Current Understanding of Long-Term Cognitive Impairment After Sepsis

Abstract

Sepsis is recognized as a life-threatening multi-organ dysfunction resulting from a dysregulated host response to infection. Although the incidence and mortality of sepsis decrease significantly due to timely implementation of anti-infective and support therapies, accumulating evidence suggests that a great proportion of survivors suffer from long-term cognitive impairment after hospital discharge, leading to decreased life quality and substantial caregiving burdens for family members. Several mechanisms have been proposed for long-term cognitive impairment after sepsis, which are not mutually exclusive, including blood-brain barrier disruption, neuroinflammation, neurotransmitter dysfunction, and neuronal loss. Targeting these critical processes might be effective in preventing and treating long-term cognitive impairment. However, future in-depth studies are required to facilitate preventive and/or treatment strategies for long-term cognitive impairment after sepsis.

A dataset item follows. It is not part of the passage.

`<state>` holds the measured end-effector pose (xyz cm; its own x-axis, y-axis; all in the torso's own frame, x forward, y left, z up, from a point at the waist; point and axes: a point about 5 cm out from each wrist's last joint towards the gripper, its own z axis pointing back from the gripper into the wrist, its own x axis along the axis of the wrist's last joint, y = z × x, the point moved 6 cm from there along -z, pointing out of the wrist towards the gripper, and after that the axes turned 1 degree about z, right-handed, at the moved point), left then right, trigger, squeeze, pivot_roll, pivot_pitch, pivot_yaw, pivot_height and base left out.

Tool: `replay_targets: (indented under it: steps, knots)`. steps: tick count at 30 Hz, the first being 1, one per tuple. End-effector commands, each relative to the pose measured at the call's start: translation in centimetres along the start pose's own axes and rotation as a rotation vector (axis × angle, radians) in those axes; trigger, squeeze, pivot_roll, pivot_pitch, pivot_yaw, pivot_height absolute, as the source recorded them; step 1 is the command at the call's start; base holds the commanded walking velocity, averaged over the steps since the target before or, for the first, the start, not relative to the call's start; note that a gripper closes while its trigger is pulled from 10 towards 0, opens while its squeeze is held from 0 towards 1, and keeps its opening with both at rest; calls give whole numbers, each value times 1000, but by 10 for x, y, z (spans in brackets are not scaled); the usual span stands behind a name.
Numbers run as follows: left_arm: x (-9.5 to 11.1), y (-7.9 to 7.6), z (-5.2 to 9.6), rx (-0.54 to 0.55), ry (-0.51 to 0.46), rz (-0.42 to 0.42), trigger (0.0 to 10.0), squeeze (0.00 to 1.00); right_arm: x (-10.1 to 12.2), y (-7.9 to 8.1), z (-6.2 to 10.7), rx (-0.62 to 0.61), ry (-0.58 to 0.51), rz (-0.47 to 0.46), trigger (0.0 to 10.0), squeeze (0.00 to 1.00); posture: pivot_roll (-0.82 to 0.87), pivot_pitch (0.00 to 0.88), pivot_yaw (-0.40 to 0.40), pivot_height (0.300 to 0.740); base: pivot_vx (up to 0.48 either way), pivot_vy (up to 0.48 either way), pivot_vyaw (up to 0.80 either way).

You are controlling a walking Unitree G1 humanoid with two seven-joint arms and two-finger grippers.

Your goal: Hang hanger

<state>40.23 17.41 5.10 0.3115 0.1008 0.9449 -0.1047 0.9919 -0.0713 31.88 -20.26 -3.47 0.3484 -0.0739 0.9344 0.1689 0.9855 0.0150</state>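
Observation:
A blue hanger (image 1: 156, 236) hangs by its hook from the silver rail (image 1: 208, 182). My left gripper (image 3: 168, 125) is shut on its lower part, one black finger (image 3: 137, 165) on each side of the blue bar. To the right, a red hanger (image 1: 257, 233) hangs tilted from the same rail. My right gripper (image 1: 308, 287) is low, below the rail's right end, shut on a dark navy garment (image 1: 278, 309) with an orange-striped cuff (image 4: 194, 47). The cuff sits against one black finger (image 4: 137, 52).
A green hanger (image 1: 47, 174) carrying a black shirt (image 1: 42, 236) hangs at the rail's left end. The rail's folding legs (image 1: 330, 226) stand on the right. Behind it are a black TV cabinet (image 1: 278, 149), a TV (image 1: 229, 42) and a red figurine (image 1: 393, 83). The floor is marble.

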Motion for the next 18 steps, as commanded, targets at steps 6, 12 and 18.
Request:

Keywords: BBB dysregulation; cognitive impairment; neuroinflammation; neuronal loss; neurotransmitter dysfunction; sepsis.

Figure 1

Neurotransmitter dysfunction mechanism underlying long-term cognitive impairment after sepsis. After sepsis, the AChE is activated and the ACh level is thus decreased. Meanwhile the cholinergic innervation is inhibited, as reflected by reduction of VAChT. The α7nAChRs are also downregulated. The suppression of ACh function is associated with cognitive impairment following sepsis. PV⁺ interneurons are activated after sepsis resulting in cognitive impairment. The activated microglia secret more glutamate while the damaged astrocytes reuptake less glutamate, causing excitotoxicity to the brain and cognitive impairment. The level of dopamine is decreased and the receptors are inhibited by sepsis, which is involved in cognitive impairment. The LC is the only source of NE in the brain. NE level decreases in response to sepsis, which contributes to cognitive impairment. AChE, acetylcholinesterase; ACh, acetylcholine; VAChT, vesicular acetylcholine transporter; α7nAChR, α7-nicotinic acetylcholine receptor; GABA, Gamma-aminobutyric acid; GABA_A, GABA A receptor; PV, parvalbumin; DRD1, dopamine receptor D1; DRD4, dopamine receptor D4; LC, locus coeruleus; NE, norepinephrine.

Figure 2

Mechanisms of neuronal loss in sepsis. During sepsis, the AKT/mTOR pathway is activated and inhibits the normal autophagy process in neurons, leading to autophagic neuronal death. Suppression of SIRT1 by LPS activates NF-κB and FOXO1, triggering neuron apoptosis. Inflammasome generated in sepsis activates casepase-1 while LPS activates casepase-4/5/11, both of which promotes the generation of GSDMD. Cleavage of GSDMD produces GSDMD-NT which forms membrane pores and lead to neuronal pyroptosis. LPS, lipopolysaccharides; mTOR, mammalian/mechanistic target of rapamycin; LC3, SIRT1, silent information regulator 1; FOXO1, forkhead box protein O1; GSDMD, gasdermin D; GSDMD-NT, GSDMD-N-terminal products.

Figure 3

Mechanisms of long –term cognitive impairment after sepsis. Blood brain barrier is composed of endothelial cells, astrocytes and pericytes. These cells are connected by tight junctions, adherens junctions and gap junctions. Dysfunction of these components leads to increased permeability of BBB in response to sepsis, which facilitates long-term cognitive impairment. Microglia and astrocyte are over-activated mainly through the activation of NF-κB signaling when PAMPs and DAMPs including LPS by binding to their ligands (namely, TLRs) on cell membrane. Pro-inflammatory cytokines are subsequently over-produced while anti-inflammatory cytokines are down-regulated. Neuroinflammation further leads to cognitive impairment. Overproduction of ROS is medicated by NOX2 in activated microglia and astrocytes. Neuronal loss is common in sepsis. Apoptosis, autophagy, and pyroptosis are involved in the modulation of neuronal death. Finally, dysregulation of neurotransmitters including ACh, GABA, glutamate, dopamine and NE also contributes to cognitive impairment in sepsis. BBB, blood brain barrier; PAMPs, pathogen-associated molecular patterns; DAMPs, damage-associated molecular patterns; LPS, lipopolysaccharide; TLRs, toll like receptors; ROS, reactive oxidative species; NOX2, NADPH oxidase 2; ACh, acetylcholine; GABA, Gamma-aminobutyric acid; NE, norepinephrine.